Path: blob/master/examples/keras_rs/ipynb/basic_retrieval.ipynb
3508 views
Recommending movies: retrieval
Author: Fabien Hertschuh, Abheesht Sharma
Date created: 2025/04/28
Last modified: 2025/04/28
Description: Retrieve movies using a two tower model.
Introduction
Recommender systems are often composed of two stages:
The retrieval stage is responsible for selecting an initial set of hundreds of candidates from all possible candidates. The main objective of this model is to efficiently weed out all candidates that the user is not interested in. Because the retrieval model may be dealing with millions of candidates, it has to be computationally efficient.
The ranking stage takes the outputs of the retrieval model and fine-tunes them to select the best possible handful of recommendations. Its task is to narrow down the set of items the user may be interested in to a shortlist of likely candidates.

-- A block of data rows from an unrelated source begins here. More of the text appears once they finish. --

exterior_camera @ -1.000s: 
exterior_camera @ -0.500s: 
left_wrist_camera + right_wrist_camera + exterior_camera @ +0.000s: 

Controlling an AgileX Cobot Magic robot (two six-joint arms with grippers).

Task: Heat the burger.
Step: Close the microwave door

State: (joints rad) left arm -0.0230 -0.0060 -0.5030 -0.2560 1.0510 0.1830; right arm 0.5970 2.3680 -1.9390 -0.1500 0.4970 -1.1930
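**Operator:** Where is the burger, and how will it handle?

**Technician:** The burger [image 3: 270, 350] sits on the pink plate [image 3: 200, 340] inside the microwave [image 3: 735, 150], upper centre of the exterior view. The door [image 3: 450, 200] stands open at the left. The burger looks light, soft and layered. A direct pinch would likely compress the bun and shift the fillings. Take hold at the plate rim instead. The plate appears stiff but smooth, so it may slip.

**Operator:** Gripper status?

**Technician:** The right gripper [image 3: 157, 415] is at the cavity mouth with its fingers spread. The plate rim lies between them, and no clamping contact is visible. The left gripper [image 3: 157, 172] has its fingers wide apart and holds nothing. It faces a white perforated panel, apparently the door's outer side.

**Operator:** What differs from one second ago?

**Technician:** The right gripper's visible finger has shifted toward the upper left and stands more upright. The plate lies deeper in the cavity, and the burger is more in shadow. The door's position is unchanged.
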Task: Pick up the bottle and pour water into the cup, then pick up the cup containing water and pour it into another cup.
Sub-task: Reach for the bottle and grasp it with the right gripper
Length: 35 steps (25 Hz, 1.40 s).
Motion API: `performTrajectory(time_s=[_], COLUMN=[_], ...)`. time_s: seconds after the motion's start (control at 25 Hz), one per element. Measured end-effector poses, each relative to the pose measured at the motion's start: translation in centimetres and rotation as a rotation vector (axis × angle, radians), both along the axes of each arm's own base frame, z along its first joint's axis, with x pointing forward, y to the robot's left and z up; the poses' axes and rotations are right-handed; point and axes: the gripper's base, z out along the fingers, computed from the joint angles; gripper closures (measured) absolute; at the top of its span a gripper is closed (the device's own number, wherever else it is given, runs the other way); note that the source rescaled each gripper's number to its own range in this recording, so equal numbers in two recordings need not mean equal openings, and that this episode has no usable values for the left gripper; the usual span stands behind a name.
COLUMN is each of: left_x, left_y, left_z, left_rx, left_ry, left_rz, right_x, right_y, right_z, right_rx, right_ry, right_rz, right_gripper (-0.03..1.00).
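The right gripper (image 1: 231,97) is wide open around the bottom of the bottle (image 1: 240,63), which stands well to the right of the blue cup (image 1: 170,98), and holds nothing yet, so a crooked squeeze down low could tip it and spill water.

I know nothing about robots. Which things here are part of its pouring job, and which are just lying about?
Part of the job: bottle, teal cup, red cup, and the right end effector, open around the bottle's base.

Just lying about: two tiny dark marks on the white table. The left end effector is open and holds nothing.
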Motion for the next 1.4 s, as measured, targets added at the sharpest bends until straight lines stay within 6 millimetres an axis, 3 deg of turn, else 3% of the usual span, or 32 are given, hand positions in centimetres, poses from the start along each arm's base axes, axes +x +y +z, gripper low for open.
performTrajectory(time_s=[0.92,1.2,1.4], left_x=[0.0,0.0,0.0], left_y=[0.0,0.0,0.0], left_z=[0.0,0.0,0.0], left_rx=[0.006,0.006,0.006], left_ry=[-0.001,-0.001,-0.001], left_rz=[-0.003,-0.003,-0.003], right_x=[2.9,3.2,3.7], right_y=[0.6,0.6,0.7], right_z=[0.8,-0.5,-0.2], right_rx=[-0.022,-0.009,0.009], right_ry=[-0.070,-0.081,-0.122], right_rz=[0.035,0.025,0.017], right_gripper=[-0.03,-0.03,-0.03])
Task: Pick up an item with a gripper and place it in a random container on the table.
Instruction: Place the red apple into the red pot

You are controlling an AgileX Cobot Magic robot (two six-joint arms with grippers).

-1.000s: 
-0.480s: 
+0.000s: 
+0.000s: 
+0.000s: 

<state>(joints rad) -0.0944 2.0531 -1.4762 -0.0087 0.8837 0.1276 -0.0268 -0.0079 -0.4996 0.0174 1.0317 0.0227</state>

In this tutorial, we're going to focus on the first stage, retrieval. If you are interested in the ranking stage, have a look at our ranking tutorial.
Retrieval models are often composed of two sub-models:
A query tower computing the query representation (normally a fixed-dimensionality embedding vector) using query features.
A candidate tower computing the candidate representation (an equally-sized vector) using the candidate features. The outputs of the two models are then multiplied together to give a query-candidate affinity score, with higher scores expressing a better match between the candidate and the query.
In this tutorial, we're going to build and train such a two-tower model using the Movielens dataset.
We're going to:
Get our data and split it into a training and test set.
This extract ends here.